Of course any movie from Hollywood wouldn’t be complete without bashing or inferring a bash of a religion that’s not Muslim. I have not seen the movie but I’m sure they left out the real details of his faith or lack thereof. I had a briefing on Hanssen a while back so I know quite a bit about the case and how his lack of faith entered into it.
Hanssen was raised Catholic but mostly in name only, since his father was a drunk and from what I understand, a wife and child beater. Hanssen did not convert over to Opus Dei until he met his wife. She was the real devout Catholic and I feel sorry for her, for being married to such a monster. Hanssen is a sociopath so his Catholic faith has nothing to do with his betrayal. It was all a game to him, to see how far he could push the limits. He did receive money and his wife found out about his first act of espionage and made him go to confession. The Priest told Hanssen to donate the money and not to do it again. I think Hanssen gave the money to Mother Theresa’s charity. As far as the church and his wife knew, he didn’t commit any further acts of treason. However, they were wrong, he continued to betray this country for 10 more years. Clearly being Catholic was just to please his wife and nothing more.

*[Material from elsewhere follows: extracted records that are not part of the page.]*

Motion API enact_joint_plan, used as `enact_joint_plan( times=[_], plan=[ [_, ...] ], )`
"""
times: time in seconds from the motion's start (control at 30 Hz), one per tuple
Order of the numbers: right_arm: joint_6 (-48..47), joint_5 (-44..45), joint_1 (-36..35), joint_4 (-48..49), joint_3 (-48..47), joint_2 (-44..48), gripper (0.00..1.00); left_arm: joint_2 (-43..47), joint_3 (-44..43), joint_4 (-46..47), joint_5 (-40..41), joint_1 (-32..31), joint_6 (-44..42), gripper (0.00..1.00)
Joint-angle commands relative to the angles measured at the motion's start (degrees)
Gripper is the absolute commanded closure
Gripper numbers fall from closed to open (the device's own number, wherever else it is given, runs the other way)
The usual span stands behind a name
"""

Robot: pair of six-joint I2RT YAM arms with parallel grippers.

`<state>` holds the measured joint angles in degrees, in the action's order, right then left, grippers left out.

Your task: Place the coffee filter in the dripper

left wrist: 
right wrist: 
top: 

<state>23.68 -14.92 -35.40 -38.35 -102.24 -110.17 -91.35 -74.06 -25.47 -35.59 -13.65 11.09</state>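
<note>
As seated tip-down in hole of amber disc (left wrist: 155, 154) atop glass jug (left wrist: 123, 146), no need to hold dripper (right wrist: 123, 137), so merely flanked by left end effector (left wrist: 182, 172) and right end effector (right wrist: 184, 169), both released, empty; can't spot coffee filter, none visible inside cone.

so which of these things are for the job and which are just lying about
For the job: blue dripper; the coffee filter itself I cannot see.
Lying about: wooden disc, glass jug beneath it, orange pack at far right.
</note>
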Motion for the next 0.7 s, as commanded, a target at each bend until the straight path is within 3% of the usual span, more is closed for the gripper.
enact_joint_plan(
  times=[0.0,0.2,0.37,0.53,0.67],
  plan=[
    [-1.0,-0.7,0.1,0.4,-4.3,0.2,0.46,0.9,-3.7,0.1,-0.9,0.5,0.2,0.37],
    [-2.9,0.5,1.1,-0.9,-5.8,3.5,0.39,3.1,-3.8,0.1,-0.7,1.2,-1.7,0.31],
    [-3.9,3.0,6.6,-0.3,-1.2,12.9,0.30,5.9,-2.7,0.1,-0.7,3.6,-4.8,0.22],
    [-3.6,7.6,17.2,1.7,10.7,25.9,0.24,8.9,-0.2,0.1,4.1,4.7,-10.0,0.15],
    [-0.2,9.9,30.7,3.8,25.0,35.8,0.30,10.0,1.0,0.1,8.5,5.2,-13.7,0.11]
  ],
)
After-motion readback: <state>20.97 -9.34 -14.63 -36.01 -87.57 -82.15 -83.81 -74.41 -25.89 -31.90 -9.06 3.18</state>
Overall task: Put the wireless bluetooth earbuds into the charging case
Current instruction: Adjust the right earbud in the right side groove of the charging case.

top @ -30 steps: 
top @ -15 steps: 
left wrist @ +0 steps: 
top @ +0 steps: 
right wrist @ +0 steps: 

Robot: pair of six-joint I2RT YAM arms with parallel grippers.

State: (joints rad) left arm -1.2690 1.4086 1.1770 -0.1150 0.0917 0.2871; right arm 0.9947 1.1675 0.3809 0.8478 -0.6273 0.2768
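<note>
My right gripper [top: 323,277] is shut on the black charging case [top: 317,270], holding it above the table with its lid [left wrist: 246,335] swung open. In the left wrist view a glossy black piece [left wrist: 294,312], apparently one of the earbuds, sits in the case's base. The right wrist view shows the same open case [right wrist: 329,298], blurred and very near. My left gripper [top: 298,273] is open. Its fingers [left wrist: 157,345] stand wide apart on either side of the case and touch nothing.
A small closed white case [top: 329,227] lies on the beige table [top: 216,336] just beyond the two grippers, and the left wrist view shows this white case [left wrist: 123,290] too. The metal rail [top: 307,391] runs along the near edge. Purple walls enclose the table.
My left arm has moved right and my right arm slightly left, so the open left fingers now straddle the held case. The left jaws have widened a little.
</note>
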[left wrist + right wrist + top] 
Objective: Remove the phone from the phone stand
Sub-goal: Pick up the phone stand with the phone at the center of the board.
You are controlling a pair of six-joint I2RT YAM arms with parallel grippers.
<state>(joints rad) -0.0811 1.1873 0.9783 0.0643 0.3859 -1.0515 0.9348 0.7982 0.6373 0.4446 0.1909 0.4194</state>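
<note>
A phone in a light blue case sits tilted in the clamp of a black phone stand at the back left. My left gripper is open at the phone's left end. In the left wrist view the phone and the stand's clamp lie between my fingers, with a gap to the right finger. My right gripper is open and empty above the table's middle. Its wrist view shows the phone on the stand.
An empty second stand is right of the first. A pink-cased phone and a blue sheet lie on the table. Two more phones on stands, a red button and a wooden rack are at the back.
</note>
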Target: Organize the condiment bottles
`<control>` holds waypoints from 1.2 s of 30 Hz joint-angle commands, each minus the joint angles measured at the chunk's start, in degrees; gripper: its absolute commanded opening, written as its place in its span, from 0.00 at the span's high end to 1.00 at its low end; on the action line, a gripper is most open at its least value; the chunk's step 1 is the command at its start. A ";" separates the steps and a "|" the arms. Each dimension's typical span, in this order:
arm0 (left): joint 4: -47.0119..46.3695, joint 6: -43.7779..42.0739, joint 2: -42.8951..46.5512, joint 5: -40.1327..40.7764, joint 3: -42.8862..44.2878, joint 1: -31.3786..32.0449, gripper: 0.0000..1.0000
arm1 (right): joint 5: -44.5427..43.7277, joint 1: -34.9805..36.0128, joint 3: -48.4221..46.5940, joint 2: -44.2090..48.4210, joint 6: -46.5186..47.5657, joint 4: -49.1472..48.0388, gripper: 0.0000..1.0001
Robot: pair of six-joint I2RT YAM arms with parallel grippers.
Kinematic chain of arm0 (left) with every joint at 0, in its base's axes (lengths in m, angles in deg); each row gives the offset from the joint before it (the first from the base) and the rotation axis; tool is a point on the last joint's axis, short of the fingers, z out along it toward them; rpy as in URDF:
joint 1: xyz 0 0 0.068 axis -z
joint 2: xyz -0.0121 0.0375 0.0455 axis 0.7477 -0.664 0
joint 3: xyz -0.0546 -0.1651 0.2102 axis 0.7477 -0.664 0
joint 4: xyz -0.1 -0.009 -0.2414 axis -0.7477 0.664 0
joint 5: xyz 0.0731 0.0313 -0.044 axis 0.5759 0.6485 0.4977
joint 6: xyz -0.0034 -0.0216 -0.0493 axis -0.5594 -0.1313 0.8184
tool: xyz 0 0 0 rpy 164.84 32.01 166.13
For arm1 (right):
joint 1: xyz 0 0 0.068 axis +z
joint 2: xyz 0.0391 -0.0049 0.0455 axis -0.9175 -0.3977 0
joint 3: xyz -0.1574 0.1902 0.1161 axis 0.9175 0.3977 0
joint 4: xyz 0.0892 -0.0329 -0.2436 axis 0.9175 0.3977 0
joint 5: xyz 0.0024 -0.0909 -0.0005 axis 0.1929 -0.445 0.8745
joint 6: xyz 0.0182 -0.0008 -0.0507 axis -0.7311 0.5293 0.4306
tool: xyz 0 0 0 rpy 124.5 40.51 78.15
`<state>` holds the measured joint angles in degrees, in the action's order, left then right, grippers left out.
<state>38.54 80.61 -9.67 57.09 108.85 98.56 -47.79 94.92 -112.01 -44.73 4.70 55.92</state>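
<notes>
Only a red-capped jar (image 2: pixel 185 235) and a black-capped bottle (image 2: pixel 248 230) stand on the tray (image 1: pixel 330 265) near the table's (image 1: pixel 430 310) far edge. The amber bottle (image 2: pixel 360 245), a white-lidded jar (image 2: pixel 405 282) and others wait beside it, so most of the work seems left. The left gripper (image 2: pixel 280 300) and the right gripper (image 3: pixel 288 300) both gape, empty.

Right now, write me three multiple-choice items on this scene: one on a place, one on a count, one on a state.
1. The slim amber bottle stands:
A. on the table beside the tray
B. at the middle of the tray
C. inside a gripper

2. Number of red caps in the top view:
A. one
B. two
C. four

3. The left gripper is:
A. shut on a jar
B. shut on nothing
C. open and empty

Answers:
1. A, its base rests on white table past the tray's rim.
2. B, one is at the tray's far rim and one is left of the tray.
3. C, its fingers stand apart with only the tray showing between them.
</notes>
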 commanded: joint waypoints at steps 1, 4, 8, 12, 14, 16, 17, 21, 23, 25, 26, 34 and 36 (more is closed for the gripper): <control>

ACTUALLY, IN THE MOVIE, HANSSEN TELLS O’NEILL THAT HE WAS A “LUTHERAN IN NAME ONLY” UNTIL HIS WIFE CONVERTED HIM TO CATHOLICISM. O’NEILL WROTE THIS, AND HE WAS PRETTY TRUE TO DETAILS LIKE THAT. ALSO, IN GENERAL, CONVERTS TO A RELIGION ARE THE MOST FANATICAL, SO THAT WOULD FIT HERE.
DEBBIE SCHLUSSEL

Minnie Mouse on February 16, 2007 at 4:50 pm

Chris Cooper is such a fine actor. I’ve loved him ever since I first saw him in “Lone Star”. Ryan Phillipe is no slouch, either.